In order to show the proposed experience we have decided to use video as prototype. With a quick filming outdoors we have then returned to studio to work on motion graphics with the software After Effects,

The video tries to show a passersby getting his attention caught for a moment, disrupting his walk, and wondering what is happening,


07 REFLECTION

While I was expecting this project to be around infographics or close to 2nd year personal Portrait project, it turned out to be more. It was great to connect real faces with Wikipedia and how they worked in the backstage/ which ethics to they align with. I have found their workshop interesting but the process of mining data from wiki services, somewhat non intuitive, as it was code based. However, still a strong tool to take into account in the future. The research findings were personally interesting, such as prying into the tracking program codes, and seeing how accessible each company made it. The outcome was severely hurt with the teams commitment to the project, as hardly there was one moment where all would be present at the same time. With a couple of days left and an ambitious concept, we felt forced to push for a distilled approach in order to be able to prototype it.

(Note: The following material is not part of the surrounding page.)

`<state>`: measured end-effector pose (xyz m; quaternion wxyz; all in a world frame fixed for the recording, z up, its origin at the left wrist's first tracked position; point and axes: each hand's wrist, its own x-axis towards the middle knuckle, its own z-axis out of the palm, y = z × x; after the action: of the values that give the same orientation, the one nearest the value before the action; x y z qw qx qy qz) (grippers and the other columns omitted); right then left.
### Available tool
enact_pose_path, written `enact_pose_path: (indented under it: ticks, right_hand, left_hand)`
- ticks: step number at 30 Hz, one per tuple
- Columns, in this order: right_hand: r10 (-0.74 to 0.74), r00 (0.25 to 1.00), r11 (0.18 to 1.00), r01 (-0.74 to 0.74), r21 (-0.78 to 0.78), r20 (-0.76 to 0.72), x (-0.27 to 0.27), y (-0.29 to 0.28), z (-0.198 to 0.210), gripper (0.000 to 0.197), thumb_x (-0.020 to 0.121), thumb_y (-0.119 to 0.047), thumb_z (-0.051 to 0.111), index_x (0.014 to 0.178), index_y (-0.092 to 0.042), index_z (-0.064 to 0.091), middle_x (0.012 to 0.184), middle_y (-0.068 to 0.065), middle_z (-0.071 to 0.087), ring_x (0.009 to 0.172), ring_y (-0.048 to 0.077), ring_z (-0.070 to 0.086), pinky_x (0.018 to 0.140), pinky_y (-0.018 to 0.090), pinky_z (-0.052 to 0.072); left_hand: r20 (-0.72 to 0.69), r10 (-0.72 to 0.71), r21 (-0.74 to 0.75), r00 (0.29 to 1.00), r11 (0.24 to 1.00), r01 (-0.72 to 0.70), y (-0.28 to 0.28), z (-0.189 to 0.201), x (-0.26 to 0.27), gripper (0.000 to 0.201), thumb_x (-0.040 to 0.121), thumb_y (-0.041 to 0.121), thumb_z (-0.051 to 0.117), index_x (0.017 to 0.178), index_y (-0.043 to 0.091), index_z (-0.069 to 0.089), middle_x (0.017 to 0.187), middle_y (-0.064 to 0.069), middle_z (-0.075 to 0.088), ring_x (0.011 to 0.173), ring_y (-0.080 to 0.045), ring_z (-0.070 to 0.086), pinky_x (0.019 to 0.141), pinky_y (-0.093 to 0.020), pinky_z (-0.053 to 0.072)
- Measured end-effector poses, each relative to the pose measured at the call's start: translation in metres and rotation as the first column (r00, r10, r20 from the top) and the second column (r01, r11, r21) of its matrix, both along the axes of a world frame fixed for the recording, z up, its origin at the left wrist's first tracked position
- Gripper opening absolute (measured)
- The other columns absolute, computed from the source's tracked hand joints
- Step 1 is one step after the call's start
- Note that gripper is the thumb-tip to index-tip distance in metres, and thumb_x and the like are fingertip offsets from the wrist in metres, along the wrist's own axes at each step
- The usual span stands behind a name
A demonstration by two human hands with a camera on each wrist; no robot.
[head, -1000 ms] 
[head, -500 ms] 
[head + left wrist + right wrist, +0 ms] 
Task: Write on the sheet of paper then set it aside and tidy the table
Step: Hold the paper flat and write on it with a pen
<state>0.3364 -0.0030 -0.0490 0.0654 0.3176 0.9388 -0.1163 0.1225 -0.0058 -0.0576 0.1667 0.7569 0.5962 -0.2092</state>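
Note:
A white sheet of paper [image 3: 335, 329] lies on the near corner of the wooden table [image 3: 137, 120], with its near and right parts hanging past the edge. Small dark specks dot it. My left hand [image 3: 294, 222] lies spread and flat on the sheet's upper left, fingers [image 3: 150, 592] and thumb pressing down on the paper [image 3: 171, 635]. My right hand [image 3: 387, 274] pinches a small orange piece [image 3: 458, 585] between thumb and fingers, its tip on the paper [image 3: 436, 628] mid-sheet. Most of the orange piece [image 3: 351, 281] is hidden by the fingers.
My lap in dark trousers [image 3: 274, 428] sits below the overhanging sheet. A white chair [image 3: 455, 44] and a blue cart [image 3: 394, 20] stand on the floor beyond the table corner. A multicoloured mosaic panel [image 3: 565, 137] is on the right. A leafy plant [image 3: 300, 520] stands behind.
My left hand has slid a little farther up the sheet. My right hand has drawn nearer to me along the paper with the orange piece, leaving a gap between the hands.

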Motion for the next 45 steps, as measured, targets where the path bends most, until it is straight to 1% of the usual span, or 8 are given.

The feedback we got from our final presentation was rather balanced to our outcome, although the comment "Well, it is just a line..." revealed that the value of the proposed experience did not come across at all - a failure in our part. Although we have considered at first to create a tangible and educational experience, its complexities were too ambitious for the team to take. Hence, we have decided with that the given time and resources, to create a trigger to hint at something deeper, to potentially make users wanting to find out more. We wanted to let people know that their data is not only their, that a piece of them is out there. But veiled under a seemingly detached and ludicrous subtle experience.